WHAT YOU HAVE TO DO: Nothing but a verbatim copy of the data, minus the images, should be returned.

RECORDS PROVIDED:
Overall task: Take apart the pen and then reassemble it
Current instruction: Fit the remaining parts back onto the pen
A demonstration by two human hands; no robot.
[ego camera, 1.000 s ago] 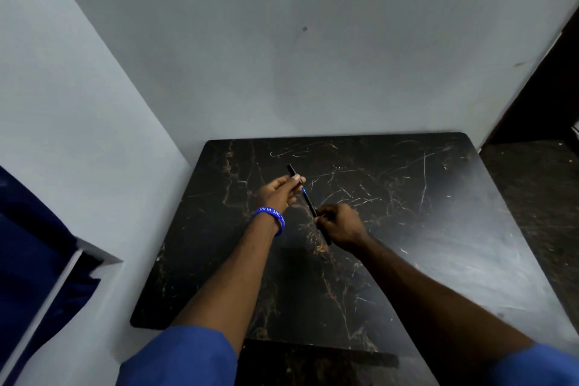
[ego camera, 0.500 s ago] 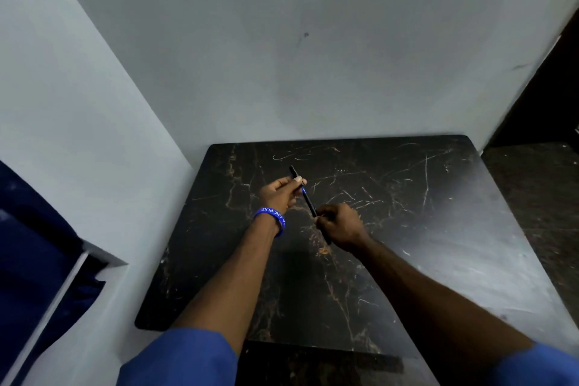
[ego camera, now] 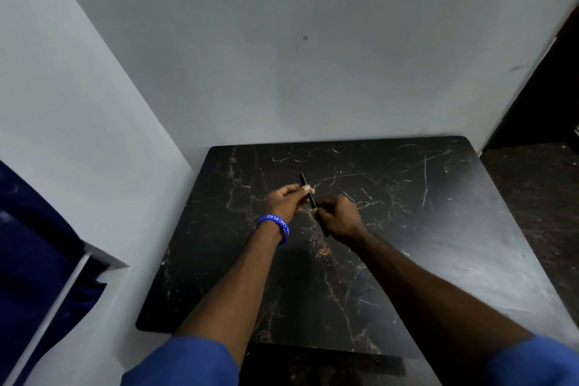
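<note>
Black pen [ego camera: 308, 194] held in the air above the dark marble table [ego camera: 423, 229], over its middle, slanted with one end toward the table's far edge; left hand [ego camera: 286, 202] closed round the pen's far part, thumb on the barrel; right hand [ego camera: 340, 218] closed round the near part, pen tip poking out below it; hands nearly touching; blue wristband [ego camera: 275, 226] on left wrist; blue sleeves [ego camera: 181, 363] over the table's near edge; grey wall [ego camera: 313, 56] behind the table.
</note>
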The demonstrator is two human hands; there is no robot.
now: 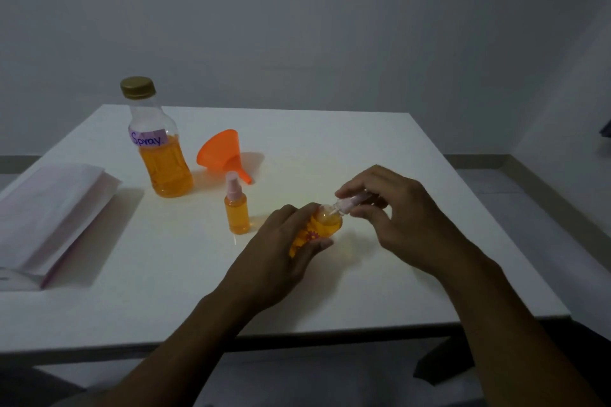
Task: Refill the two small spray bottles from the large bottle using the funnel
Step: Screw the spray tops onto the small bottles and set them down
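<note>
— Our left hand [284,241] has its grip round the tilted small bottle [325,223], mid-worktop [363,149]; our right hand [390,208] has its grip pinching the spray top [347,205].
— It looks nearly full. If the top comes free while we tilt it, liquid could spill.

The left hand [284,243] curls round the small bottle [325,221]; the right hand's [396,208] fingers [355,184] pinch its spray top [347,204].

A bare, dim indoor room, seemingly a plain home or office corner: a glossy white rectangular table [363,149] lies under the right hand [396,218], a blank grey painted wall [330,26] rises beyond it, and to its right a grey skirting strip [479,161] meets a pale tiled floor [515,201].
</note>
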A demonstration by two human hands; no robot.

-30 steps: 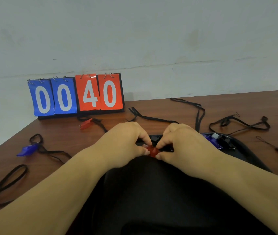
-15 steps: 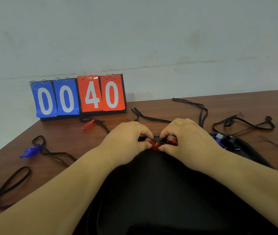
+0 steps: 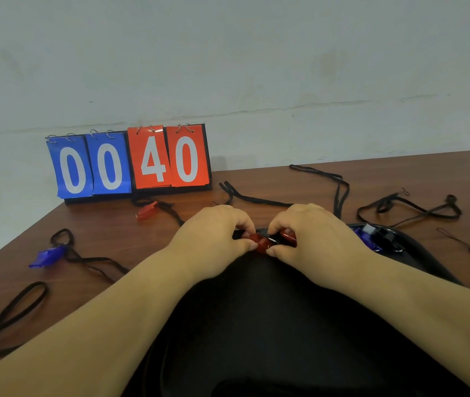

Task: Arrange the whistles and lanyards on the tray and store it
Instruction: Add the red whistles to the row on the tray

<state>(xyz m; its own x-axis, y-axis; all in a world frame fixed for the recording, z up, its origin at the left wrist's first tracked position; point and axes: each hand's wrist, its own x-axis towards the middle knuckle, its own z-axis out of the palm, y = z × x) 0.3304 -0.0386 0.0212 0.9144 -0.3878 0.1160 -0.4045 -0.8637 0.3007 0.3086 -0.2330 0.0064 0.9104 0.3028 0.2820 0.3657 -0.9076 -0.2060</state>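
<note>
While curled knuckles-up, left hand (image 3: 213, 239) and right hand (image 3: 314, 239) pinch the red whistle (image 3: 261, 244).

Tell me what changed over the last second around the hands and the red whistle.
The left hand and right hand kept pinching the red whistle over the black tray. The right fingers shifted slightly, uncovering a second red piece that was hidden a second ago. Nothing was let go. The blue whistle, the far red whistle, the loose lanyards and the scoreboard lie as before.
</note>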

RESULT:
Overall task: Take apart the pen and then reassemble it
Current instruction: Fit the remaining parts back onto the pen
A demonstration by two human hands; no robot.
[ego camera, 1.000 s ago] 
[ego camera, 0.500 s ago] 
[ego camera, now] 
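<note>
Black pen [ego camera: 308, 194] held in the air above the dark marble table [ego camera: 423, 229], over its middle, slanted with one end toward the table's far edge; left hand [ego camera: 286, 202] closed round the pen's far part, thumb on the barrel; right hand [ego camera: 340, 218] closed round the near part, pen tip poking out below it; hands nearly touching; blue wristband [ego camera: 275, 226] on left wrist; blue sleeves [ego camera: 181, 363] over the table's near edge; grey wall [ego camera: 313, 56] behind the table.
</note>
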The demonstrator is two human hands; there is no robot.
now: 
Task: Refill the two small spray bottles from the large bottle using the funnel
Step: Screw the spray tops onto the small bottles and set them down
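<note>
— Our left hand [284,241] has its grip round the tilted small bottle [325,223], mid-worktop [363,149]; our right hand [390,208] has its grip pinching the spray top [347,205].
— It looks nearly full. If the top comes free while we tilt it, liquid could spill.

The left hand [284,243] curls round the small bottle [325,221]; the right hand's [396,208] fingers [355,184] pinch its spray top [347,204].

A bare, dim indoor room, seemingly a plain home or office corner: a glossy white rectangular table [363,149] lies under the right hand [396,218], a blank grey painted wall [330,26] rises beyond it, and to its right a grey skirting strip [479,161] meets a pale tiled floor [515,201].
</note>
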A demonstration by two human hands; no robot.

-30 steps: 
-15 steps: 
+0 steps: 

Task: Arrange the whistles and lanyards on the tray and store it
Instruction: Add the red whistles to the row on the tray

<state>(xyz m; its own x-axis, y-axis; all in a world frame fixed for the recording, z up, its origin at the left wrist's first tracked position; point and axes: each hand's wrist, its own x-axis towards the middle knuckle, its own z-axis out of the palm, y = z × x) 0.3304 -0.0386 0.0212 0.9144 -0.3878 0.1160 -0.4045 -0.8637 0.3007 0.3086 -0.2330 0.0064 0.9104 0.3028 0.2820 0.3657 -0.9076 -0.2060</state>
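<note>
While curled knuckles-up, left hand (image 3: 213, 239) and right hand (image 3: 314, 239) pinch the red whistle (image 3: 261, 244).

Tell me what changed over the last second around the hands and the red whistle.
The left hand and right hand kept pinching the red whistle over the black tray. The right fingers shifted slightly, uncovering a second red piece that was hidden a second ago. Nothing was let go. The blue whistle, the far red whistle, the loose lanyards and the scoreboard lie as before.
</note>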

None of the exercise remains to be done.